Offensive Cyber Beyond the Usual Suspects

The world’s attention remains focused on Russia’s invasion of Ukraine. Since the start of the conflict, cybersecurity experts and scholars have engaged in a heated debate over the perceived success and failure of cyber operations. Major crises such as this have also resurfaced questions around the role, form, tactics, and narratives that configure what offensive cyber is and how it is enacted.

Our understanding of offensive cyber capabilities is incomplete. The war in Ukraine is a stark reminder that assessments based on the peacetime use of these capabilities do not straightforwardly apply to wartime. The task of assessing cyber capabilities is further complicated by the lack of transparency around these capabilities, diverse institutional arrangements, and the variations in the scale and goals of different states’ cyber organisations.

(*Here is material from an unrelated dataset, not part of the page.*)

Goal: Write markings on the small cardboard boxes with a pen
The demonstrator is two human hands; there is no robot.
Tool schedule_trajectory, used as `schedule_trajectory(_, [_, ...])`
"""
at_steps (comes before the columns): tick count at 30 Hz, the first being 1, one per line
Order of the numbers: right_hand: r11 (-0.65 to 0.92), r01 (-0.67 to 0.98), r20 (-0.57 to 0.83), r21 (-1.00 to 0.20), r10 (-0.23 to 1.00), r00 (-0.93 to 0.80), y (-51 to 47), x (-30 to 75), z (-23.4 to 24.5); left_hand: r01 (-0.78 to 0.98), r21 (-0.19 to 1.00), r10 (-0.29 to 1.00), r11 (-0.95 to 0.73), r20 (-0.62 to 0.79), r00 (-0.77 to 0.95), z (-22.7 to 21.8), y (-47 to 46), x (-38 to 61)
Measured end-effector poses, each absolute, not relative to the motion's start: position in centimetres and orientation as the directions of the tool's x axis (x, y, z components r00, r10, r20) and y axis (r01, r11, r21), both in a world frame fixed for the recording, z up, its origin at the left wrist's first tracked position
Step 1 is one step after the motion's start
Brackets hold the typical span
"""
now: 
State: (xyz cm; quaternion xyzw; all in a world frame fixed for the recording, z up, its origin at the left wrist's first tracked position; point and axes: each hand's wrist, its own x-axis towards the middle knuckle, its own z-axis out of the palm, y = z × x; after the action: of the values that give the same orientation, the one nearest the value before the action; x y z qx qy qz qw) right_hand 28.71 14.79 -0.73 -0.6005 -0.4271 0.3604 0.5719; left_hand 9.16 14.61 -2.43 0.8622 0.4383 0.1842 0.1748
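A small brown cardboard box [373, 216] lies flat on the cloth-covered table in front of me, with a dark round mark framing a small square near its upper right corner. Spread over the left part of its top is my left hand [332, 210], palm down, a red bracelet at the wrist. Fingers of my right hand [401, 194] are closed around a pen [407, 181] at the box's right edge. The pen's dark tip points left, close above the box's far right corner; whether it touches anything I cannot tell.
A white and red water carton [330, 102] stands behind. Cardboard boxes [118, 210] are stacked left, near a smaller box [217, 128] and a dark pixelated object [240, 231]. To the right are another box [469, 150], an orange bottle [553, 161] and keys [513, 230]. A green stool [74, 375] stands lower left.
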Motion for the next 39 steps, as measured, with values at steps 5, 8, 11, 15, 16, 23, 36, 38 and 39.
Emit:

Another factor contributing to this incomplete view is the fact that much writing on offensive cyber has focused on the same small group of countries identified as cyber powers. This group usually involves the members of the Five Eyes intelligence alliance, particularly the United States and the United Kingdom, along with allies and partners such as France and Israel. China, Russia, Iran, and North Korea are often considered, albeit primarily as US adversaries rather than in their own terms.

A more complete understanding of offensive cyber requires examining how these capabilities are being used beyond this small set of players.

More broadly, understandings of the nature of offensive cyber will vary between actors. As well as being the focus of much of the analysis, countries such as the US and the UK have been the most vocal in outlining their understanding of offensive cyber. However, these definitions can be contested. For example, the distinction in Western military doctrine between cyber and information operations is not universally recognised. Similarly, the US’s conceptualisation of military activity on other states’ networks as ‘defending forward’ would be contested by some observers.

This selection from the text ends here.